Enter the application of machine learning to this large-scale biological data. Scientists take these massive datasets containing patient outcomes, demographic characteristics, and high-dimensional genetic, neurological, and metabolic data, and analyze them using algorithms like support vector machines, logistic regression and decision trees to learn predictive models to relate key biological variables, “biomarkers”, to outcomes of interest.

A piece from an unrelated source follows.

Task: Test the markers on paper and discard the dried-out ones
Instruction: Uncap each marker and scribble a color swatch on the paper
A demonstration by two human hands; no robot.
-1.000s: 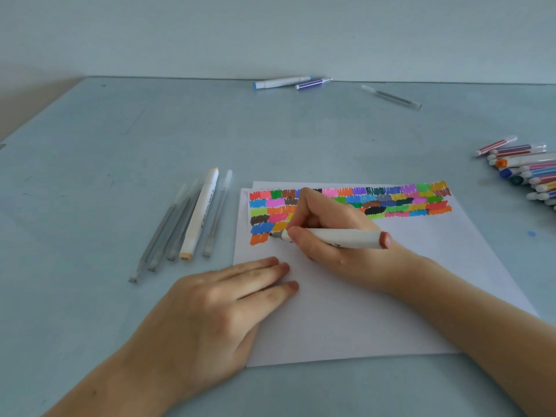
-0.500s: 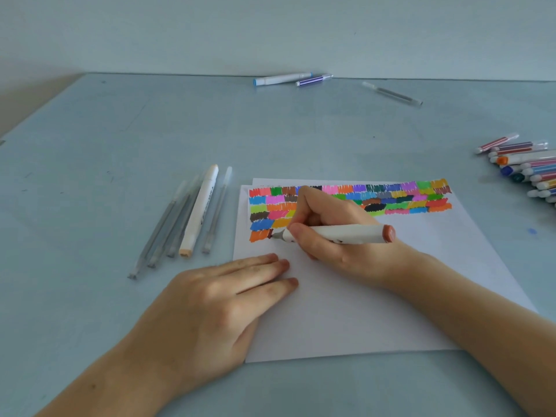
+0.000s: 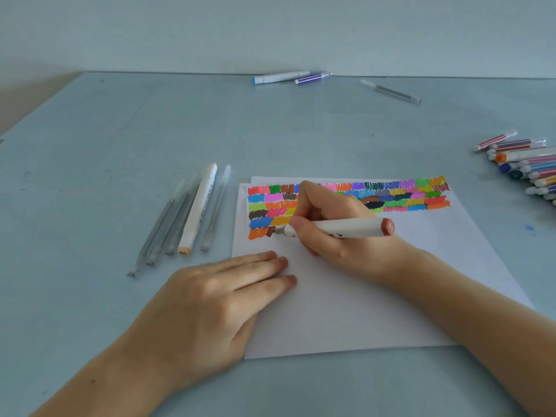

To give a specific example, take a look at this abstract from the Shipp. et. al. paper on detecting survival rates for cancer patients [4]:

Diffuse large B-cell lymphoma (DLBCL), the most common lymphoid malignancy in adults, is curable in less than 50% of patients. Prognostic models based on pre-treatment characteristics, such as the International Prognostic Index (IPI), are currently used to predict outcome in DLBCL. However, clinical outcome models identify neither the molecular basis of clinical heterogeneity, nor specific therapeutic targets. We analyzed the expression of 6,817 genes in diagnostic tumor specimens from DLBCL patients who received cyclophosphamide, adriamycin, vincristine and prednisone (CHOP)-based chemotherapy, and applied a supervised learning prediction method to identify cured versus fatal or refractory disease. The algorithm classified two categories of patients with very different five-year overall survival rates (70% versus 12%). The model also effectively delineated patients within specific IPI risk categories who were likely to be cured or to die of their disease. Genes implicated in DLBCL outcome included some that regulate responses to B-cell−receptor signaling, critical serine/​threonine phosphorylation pathways and apoptosis. Our data indicate that supervised learning classification techniques can predict outcome in DLBCL and identify rational targets for intervention.

The term “supervised learning” refers to any algorithm for learning a predictive model for predicting some outcome Y(could be either categorical or numeric) from covariates or features X. In this particular paper, the authors used a relatively simple linear model (which they called “weighted voting”) for prediction.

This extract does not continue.